# Action item:
Only the lines holding the string "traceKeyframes" are needed; copy each of them from the data.

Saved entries
* * * * *
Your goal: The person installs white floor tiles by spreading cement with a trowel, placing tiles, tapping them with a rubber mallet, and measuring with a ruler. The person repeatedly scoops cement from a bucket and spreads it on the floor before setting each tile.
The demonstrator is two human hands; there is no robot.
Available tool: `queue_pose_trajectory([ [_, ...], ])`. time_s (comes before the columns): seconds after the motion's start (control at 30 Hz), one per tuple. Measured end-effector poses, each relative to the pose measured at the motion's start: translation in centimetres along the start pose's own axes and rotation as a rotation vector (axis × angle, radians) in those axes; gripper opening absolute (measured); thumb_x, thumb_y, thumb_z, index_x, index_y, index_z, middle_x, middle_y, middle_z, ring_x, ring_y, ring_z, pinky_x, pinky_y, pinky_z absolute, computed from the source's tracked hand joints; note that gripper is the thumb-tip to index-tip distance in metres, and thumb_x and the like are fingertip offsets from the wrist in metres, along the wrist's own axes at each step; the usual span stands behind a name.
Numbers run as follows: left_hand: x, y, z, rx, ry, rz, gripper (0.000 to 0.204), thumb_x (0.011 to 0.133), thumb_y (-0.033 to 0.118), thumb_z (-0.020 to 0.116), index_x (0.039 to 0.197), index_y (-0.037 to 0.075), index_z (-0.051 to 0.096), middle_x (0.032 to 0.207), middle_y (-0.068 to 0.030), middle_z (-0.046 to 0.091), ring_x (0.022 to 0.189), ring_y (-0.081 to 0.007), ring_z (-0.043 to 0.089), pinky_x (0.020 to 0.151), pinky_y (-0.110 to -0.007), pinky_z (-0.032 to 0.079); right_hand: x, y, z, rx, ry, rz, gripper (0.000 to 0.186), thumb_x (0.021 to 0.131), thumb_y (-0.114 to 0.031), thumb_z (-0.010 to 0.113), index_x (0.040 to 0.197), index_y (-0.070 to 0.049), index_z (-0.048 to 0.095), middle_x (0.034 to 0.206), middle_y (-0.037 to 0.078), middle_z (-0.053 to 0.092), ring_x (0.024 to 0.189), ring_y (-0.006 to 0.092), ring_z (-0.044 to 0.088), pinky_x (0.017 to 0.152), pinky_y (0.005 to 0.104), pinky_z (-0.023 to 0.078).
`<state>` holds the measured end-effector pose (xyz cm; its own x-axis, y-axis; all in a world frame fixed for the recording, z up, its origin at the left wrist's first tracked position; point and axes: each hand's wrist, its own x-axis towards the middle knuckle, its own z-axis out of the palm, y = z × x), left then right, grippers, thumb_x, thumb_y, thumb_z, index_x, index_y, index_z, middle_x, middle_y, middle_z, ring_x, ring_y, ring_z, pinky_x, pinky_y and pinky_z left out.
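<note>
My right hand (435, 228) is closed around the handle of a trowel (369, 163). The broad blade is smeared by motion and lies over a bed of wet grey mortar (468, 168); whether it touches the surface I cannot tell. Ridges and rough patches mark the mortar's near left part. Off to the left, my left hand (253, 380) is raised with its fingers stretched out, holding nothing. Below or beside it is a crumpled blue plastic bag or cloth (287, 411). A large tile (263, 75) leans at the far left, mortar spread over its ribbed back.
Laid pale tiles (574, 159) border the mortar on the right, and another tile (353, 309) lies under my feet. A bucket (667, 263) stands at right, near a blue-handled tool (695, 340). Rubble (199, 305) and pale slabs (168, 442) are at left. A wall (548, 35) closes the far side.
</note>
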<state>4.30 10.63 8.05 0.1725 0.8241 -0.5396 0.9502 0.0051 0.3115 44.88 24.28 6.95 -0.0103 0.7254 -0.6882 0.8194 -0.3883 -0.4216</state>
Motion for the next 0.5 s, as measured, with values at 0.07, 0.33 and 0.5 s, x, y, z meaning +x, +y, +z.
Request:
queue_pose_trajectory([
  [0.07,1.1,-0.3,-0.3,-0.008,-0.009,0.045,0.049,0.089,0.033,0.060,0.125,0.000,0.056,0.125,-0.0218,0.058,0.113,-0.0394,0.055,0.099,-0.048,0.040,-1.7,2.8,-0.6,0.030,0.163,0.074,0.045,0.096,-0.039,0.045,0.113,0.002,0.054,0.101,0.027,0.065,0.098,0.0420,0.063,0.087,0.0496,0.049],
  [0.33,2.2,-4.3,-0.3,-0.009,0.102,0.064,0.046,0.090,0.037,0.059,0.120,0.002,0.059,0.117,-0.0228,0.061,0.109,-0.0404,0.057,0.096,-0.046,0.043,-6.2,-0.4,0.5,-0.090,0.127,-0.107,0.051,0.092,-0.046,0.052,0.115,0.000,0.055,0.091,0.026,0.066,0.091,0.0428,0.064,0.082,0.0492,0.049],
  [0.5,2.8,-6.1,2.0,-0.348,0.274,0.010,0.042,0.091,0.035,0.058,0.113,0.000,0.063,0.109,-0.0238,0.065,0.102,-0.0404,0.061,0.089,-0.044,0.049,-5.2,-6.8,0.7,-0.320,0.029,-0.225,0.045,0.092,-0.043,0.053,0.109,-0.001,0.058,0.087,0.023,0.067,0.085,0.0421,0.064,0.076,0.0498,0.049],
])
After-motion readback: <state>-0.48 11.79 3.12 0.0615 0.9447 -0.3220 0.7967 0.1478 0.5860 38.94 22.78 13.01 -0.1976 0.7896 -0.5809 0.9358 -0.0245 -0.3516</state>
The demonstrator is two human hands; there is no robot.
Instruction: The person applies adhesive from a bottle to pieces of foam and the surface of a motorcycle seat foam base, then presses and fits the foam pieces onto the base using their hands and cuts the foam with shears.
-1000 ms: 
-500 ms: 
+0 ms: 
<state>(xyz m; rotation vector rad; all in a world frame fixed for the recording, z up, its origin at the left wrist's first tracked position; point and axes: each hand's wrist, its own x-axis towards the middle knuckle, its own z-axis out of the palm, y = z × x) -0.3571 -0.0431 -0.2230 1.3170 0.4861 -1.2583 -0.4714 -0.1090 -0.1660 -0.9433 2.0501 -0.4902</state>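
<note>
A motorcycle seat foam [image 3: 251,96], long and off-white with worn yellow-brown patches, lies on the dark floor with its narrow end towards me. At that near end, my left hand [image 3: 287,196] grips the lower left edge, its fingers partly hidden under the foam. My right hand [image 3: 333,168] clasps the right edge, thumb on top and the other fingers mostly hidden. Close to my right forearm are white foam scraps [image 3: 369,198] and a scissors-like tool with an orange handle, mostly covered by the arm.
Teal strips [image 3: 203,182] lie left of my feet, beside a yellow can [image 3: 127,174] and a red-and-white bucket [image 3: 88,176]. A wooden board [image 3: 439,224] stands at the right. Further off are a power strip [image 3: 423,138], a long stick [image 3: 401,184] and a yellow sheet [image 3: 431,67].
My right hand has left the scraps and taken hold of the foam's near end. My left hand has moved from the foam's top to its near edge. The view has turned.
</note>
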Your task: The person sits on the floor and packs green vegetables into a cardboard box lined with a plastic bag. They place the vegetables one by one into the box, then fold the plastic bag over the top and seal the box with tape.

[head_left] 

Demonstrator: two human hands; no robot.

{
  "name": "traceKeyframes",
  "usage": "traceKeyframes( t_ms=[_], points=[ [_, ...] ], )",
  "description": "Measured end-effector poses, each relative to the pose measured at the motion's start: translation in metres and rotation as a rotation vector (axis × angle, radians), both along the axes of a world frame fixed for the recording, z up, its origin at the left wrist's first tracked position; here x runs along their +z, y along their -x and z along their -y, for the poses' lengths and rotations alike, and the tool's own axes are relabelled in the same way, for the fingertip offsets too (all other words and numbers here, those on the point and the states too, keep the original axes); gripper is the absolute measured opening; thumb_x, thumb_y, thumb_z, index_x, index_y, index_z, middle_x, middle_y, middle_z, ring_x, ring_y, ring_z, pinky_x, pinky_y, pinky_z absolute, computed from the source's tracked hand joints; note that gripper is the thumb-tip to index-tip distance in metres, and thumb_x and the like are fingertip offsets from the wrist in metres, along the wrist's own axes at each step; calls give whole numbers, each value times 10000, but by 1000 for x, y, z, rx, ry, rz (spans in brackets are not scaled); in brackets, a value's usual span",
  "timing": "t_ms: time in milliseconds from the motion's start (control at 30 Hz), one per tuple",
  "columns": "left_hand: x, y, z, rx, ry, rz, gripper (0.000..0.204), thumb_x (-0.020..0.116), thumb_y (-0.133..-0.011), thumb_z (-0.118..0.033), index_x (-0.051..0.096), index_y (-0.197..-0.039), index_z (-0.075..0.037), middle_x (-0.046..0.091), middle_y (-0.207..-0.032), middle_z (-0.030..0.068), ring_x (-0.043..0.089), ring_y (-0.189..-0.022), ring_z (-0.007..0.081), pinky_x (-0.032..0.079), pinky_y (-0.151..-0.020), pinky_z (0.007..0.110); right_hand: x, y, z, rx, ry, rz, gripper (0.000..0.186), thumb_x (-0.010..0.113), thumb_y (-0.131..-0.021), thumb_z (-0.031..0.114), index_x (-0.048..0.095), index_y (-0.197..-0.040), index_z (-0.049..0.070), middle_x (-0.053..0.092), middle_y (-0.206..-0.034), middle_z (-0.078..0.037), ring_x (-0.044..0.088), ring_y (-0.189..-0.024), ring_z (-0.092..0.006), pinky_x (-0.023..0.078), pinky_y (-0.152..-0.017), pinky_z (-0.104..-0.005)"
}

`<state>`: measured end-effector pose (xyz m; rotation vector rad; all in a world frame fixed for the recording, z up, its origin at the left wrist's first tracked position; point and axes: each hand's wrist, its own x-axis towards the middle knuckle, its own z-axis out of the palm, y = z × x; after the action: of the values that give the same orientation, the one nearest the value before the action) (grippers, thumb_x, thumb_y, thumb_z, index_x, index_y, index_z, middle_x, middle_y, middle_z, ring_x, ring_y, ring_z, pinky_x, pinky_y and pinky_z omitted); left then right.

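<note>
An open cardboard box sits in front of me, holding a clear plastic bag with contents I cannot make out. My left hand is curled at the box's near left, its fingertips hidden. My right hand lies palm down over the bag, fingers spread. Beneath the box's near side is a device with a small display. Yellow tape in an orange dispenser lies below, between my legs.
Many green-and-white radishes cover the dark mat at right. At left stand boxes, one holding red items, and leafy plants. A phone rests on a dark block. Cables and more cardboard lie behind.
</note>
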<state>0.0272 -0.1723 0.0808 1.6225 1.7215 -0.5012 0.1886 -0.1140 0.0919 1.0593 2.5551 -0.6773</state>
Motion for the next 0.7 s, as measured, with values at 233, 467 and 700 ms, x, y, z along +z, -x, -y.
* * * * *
# Answer space:
  "name": "traceKeyframes",
  "usage": "traceKeyframes( t_ms=[_], points=[ [_, ...] ], )",

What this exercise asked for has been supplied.